• Exercise directions:
The reply should hold only the lines from the one with "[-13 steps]" to the one with "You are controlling", both ends kept, exactly as they appear below, without any pictures.

• Data for this task:
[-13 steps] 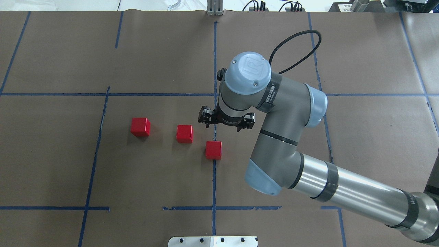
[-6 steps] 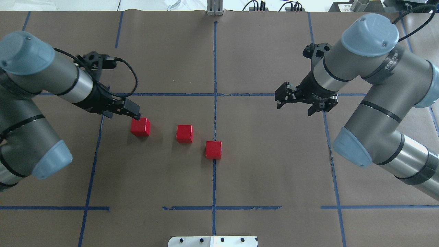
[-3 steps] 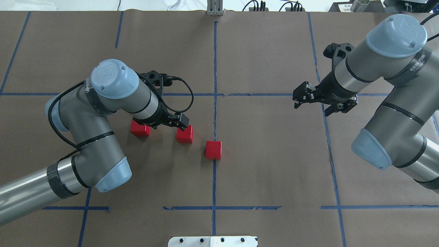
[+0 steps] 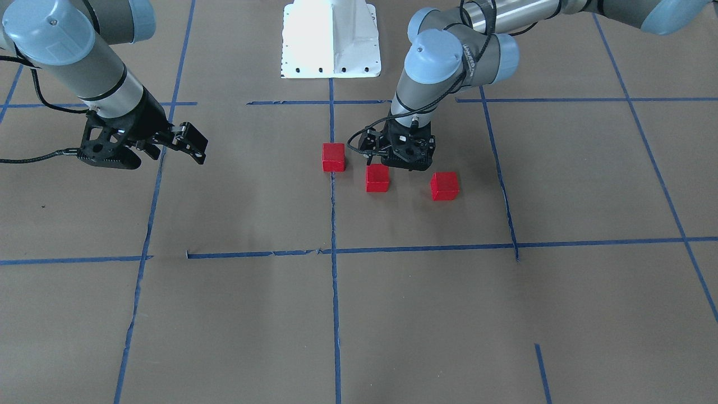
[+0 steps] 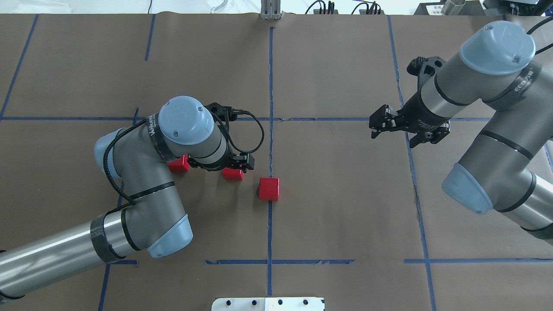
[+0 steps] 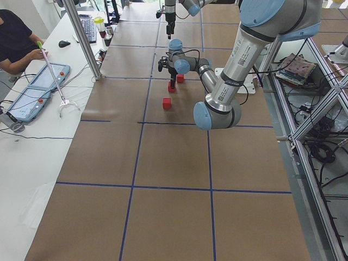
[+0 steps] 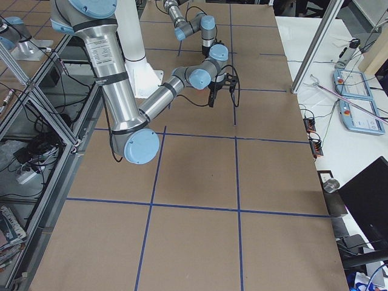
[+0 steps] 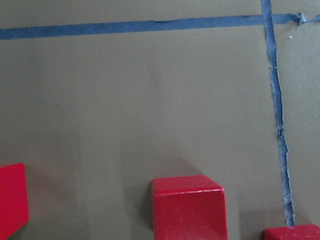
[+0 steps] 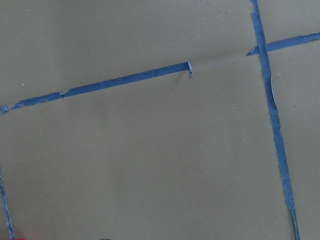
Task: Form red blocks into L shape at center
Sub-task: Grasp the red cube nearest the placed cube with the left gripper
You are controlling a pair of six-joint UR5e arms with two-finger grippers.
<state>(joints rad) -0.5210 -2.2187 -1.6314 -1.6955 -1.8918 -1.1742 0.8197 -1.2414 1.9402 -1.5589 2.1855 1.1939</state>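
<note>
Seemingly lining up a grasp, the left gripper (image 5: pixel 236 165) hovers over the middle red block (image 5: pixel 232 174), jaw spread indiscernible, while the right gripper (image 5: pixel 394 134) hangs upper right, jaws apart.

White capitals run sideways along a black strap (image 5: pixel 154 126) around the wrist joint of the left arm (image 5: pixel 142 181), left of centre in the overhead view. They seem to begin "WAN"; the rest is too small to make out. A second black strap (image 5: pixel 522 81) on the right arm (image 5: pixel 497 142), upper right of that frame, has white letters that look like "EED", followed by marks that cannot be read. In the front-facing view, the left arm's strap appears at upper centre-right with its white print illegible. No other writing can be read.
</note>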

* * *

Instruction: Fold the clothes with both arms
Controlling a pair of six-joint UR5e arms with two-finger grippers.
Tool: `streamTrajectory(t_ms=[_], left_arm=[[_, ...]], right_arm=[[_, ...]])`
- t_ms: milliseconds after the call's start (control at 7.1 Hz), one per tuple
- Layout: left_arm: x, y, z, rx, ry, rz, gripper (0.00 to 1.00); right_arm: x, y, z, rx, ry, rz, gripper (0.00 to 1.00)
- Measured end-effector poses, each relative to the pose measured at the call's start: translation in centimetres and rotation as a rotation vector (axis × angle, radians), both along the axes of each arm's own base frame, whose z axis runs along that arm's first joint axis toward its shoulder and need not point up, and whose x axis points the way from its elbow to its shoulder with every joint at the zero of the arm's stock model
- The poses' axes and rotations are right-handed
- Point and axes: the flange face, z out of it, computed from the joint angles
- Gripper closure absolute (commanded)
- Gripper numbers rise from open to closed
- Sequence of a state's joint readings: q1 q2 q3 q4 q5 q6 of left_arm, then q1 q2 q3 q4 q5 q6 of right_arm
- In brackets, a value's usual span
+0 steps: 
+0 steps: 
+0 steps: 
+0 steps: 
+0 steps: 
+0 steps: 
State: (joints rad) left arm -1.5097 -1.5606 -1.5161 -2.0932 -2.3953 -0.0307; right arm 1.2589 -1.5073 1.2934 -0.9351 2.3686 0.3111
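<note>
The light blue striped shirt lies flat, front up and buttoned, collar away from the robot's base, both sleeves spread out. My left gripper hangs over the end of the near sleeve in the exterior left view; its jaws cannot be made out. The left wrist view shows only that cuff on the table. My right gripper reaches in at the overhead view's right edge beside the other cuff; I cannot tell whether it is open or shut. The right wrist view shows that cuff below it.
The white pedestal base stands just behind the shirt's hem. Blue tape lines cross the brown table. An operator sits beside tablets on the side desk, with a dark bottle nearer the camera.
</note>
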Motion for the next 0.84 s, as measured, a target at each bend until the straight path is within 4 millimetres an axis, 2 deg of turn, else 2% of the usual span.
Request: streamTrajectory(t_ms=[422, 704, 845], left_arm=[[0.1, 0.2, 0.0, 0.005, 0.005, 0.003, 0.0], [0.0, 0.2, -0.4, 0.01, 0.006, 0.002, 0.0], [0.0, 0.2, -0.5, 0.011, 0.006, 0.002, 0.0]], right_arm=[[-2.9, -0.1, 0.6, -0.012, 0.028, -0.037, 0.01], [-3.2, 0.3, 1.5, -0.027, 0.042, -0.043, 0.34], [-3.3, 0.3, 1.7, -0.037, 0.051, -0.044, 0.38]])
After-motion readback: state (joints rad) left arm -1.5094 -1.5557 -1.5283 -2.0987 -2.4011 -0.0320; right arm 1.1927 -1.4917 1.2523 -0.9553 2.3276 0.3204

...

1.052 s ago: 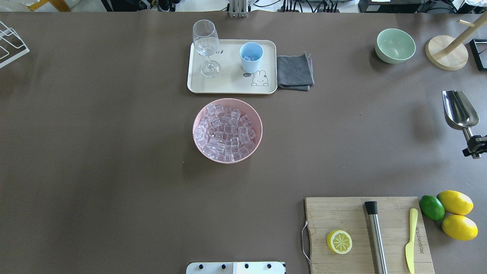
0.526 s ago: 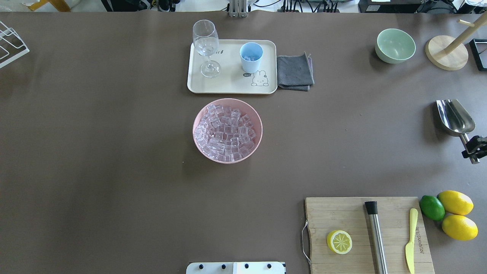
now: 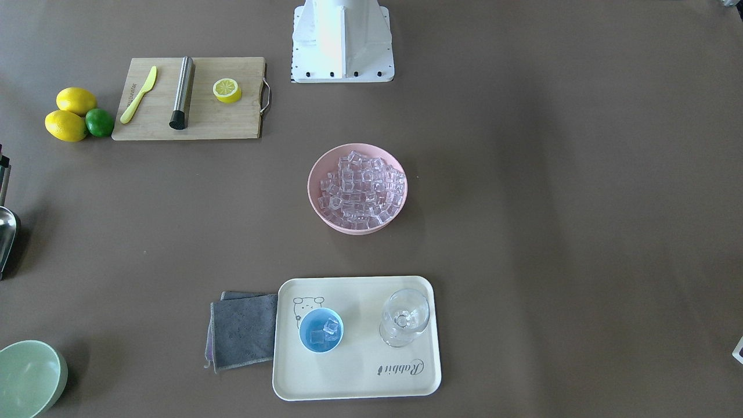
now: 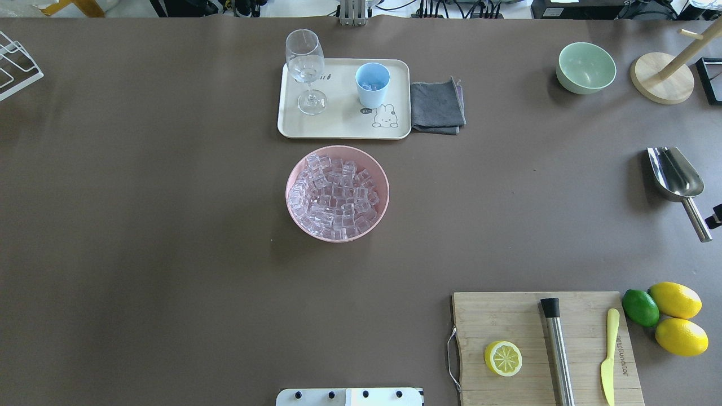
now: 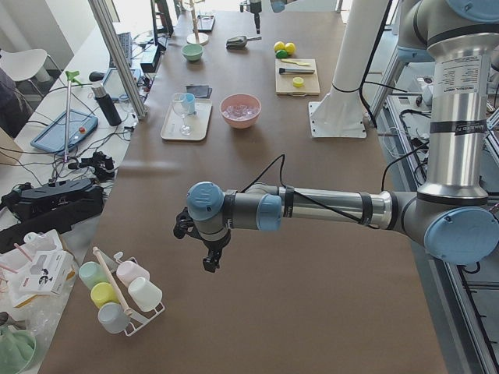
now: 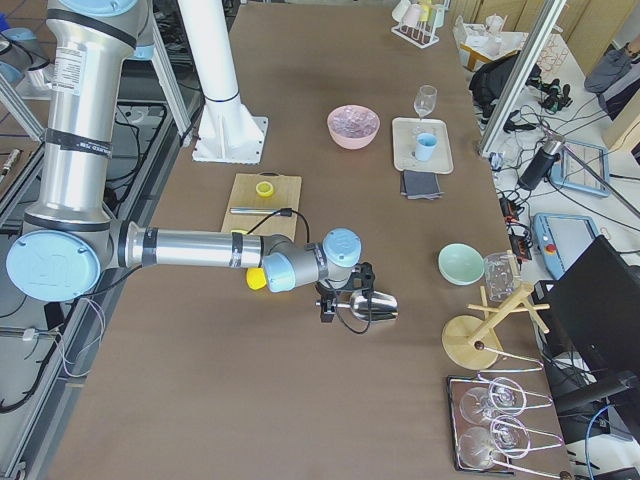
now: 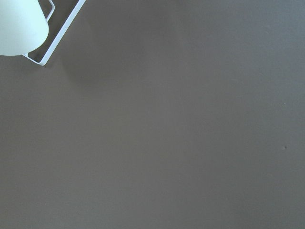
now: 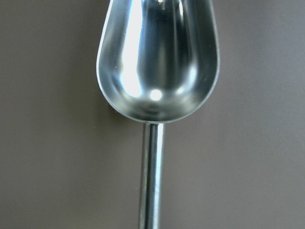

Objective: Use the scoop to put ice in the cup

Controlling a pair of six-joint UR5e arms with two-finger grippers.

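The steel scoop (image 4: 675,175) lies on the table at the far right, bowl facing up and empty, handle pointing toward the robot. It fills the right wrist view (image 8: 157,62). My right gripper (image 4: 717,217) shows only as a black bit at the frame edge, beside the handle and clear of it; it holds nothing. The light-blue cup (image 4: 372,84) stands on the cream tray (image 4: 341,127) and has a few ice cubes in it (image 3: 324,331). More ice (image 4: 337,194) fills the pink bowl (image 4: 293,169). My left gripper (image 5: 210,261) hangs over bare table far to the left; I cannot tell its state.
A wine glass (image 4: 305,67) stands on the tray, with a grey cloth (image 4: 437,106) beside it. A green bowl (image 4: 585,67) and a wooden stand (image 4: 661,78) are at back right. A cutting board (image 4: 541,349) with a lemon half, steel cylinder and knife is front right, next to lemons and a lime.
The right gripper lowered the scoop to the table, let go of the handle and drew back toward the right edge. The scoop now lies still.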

• Solution to the exercise:
[-13 steps] 
[-6 steps] 
[-3 steps] 
[+0 steps] 
[+0 steps] 
[+0 steps] 
[+0 steps] 
[+0 steps] 
[+0 steps] 
Task: Form red blocks into L shape at center
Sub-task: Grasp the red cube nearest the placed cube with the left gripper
You are controlling a pair of six-joint UR5e arms with two-finger grippers.

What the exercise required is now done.